Your objective>
Please state in a single number how many lines of the entries below include the word "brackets".

Information supplied>
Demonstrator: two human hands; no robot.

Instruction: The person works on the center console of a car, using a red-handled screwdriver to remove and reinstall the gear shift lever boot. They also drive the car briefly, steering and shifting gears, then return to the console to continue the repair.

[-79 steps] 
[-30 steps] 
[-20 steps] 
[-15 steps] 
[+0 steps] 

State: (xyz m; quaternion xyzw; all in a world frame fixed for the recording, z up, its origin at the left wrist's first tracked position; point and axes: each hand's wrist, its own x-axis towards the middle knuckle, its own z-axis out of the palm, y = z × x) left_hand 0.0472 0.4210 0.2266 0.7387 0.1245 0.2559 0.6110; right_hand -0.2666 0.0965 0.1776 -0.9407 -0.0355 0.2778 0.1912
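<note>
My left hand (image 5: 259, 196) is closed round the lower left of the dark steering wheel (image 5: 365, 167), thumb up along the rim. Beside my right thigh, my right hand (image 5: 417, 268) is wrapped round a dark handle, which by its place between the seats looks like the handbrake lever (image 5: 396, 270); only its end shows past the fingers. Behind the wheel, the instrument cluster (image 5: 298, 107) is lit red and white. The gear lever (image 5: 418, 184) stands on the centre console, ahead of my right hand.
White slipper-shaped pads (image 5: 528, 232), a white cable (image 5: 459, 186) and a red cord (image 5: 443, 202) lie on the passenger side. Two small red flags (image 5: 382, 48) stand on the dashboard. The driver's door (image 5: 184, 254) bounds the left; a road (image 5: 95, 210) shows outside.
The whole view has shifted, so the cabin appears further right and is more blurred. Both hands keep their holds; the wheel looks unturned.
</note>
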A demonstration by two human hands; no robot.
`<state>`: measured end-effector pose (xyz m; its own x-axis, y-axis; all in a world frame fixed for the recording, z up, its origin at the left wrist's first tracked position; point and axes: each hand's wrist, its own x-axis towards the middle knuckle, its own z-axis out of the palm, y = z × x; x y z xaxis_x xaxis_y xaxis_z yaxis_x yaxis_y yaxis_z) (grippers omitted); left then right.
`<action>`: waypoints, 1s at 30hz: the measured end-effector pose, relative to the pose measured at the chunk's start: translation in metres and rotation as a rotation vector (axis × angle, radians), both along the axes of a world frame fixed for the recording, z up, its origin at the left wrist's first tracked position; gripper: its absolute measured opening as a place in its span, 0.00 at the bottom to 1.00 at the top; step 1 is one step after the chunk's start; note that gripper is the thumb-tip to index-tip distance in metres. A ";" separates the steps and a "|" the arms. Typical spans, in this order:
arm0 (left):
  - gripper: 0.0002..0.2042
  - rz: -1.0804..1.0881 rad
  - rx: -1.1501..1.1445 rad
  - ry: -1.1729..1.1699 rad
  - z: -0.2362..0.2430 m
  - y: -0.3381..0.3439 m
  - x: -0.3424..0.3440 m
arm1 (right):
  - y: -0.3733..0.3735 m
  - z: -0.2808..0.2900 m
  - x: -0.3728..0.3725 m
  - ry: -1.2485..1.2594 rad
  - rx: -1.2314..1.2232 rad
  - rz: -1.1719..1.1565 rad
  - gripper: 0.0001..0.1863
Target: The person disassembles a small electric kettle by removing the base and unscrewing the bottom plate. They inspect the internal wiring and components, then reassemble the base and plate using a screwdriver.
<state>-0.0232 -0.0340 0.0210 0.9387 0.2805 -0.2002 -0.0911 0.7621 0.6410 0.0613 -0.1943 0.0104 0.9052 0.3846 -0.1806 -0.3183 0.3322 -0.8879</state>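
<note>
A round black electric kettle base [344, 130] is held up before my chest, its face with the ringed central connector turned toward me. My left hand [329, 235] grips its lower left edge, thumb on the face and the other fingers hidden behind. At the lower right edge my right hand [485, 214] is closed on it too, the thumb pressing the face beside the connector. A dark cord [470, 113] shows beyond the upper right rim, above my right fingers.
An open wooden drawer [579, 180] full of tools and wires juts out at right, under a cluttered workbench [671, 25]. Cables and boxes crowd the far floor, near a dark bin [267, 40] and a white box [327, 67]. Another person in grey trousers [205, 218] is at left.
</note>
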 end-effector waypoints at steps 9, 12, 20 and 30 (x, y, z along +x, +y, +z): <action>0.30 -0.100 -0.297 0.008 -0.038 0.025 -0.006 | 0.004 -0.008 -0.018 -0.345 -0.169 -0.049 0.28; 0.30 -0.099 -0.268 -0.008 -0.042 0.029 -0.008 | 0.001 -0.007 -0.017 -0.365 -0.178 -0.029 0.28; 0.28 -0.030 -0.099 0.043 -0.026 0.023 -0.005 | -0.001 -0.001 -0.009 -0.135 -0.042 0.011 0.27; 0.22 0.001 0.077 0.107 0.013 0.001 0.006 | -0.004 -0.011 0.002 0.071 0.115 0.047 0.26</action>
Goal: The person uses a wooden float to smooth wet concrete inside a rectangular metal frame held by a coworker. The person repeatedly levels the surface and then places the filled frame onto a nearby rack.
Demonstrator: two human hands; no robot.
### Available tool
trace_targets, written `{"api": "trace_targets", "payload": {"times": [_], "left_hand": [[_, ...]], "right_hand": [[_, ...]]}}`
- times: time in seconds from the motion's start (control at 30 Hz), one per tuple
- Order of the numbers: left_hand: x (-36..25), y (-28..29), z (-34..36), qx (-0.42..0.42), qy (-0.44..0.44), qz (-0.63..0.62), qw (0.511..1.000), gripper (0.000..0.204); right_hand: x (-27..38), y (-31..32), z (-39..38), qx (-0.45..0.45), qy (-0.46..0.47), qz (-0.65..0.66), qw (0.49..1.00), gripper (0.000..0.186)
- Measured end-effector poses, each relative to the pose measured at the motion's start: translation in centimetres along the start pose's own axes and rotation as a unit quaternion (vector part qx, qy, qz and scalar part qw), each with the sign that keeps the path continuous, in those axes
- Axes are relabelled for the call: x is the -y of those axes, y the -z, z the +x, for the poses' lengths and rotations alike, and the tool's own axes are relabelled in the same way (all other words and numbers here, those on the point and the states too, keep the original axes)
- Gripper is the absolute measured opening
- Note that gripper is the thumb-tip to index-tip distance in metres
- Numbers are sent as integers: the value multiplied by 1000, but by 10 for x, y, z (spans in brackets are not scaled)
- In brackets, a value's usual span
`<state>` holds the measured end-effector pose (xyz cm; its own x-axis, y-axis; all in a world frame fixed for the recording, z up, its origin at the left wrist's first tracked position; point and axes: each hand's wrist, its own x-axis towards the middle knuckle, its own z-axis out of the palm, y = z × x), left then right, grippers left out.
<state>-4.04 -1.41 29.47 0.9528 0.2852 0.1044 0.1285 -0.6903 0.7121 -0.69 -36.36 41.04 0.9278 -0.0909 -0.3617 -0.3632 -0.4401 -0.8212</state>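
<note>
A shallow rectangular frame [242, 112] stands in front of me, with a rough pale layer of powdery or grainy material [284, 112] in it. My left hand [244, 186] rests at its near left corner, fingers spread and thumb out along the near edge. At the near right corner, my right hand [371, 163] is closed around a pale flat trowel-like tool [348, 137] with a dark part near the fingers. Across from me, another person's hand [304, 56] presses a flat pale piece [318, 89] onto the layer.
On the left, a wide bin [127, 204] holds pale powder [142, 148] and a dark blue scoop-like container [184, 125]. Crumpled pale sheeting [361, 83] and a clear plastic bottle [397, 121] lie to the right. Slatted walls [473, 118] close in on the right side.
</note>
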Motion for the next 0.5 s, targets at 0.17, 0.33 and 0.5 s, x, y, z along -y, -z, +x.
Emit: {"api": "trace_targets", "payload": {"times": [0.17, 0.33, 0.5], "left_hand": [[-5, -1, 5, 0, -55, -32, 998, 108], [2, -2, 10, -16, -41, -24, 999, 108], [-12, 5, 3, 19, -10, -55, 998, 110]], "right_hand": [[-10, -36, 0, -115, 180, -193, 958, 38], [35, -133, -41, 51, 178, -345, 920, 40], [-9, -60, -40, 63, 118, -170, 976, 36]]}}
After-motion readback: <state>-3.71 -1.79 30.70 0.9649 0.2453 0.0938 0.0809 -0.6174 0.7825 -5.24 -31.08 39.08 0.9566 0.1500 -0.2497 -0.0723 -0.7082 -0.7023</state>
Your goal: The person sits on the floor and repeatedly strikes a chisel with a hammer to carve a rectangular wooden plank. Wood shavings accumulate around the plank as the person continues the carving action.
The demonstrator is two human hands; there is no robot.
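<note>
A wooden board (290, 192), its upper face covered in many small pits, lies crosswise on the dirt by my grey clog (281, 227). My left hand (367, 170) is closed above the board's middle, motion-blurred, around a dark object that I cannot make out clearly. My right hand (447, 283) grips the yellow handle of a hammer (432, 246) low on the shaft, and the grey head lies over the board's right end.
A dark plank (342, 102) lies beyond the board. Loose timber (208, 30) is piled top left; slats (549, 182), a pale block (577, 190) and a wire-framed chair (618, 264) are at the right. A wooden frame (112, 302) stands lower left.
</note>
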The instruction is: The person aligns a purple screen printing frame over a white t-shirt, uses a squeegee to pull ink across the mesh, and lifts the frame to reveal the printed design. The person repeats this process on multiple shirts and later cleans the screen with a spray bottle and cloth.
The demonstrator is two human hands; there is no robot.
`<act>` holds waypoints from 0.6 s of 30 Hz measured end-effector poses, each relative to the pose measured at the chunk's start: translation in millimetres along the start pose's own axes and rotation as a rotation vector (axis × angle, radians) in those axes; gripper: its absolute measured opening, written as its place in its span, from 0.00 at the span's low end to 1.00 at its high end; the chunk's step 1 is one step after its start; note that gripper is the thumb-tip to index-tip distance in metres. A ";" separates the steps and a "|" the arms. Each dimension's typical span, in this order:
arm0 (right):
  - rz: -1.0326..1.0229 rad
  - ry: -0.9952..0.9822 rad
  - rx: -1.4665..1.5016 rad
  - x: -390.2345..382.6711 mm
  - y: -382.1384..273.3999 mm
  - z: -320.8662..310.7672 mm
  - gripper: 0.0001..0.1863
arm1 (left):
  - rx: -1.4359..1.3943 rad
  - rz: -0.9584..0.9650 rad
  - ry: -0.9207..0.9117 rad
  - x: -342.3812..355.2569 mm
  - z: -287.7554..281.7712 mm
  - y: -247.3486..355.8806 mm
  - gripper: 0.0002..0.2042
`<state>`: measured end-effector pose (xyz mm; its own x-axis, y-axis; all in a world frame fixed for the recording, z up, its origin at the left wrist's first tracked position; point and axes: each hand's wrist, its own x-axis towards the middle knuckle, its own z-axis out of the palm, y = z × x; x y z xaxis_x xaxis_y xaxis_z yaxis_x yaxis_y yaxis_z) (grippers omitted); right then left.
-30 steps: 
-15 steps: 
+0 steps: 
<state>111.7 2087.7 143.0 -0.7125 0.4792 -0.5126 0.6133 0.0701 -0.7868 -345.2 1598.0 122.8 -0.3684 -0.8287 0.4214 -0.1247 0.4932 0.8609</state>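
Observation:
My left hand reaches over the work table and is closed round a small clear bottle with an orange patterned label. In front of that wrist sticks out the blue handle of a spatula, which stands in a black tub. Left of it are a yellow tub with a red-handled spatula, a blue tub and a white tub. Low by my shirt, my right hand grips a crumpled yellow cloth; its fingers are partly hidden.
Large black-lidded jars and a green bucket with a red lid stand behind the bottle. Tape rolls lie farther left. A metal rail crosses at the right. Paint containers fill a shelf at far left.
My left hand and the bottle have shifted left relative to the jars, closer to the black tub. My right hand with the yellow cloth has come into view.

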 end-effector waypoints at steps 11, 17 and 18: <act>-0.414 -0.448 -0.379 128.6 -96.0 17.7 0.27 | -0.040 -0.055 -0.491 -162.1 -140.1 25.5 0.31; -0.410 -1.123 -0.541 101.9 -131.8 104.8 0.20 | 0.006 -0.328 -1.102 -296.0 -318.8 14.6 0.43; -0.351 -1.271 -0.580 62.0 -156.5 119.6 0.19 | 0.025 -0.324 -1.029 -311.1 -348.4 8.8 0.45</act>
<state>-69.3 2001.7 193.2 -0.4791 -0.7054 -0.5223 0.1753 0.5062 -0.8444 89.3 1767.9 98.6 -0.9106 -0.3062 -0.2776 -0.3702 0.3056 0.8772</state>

Solution below>
2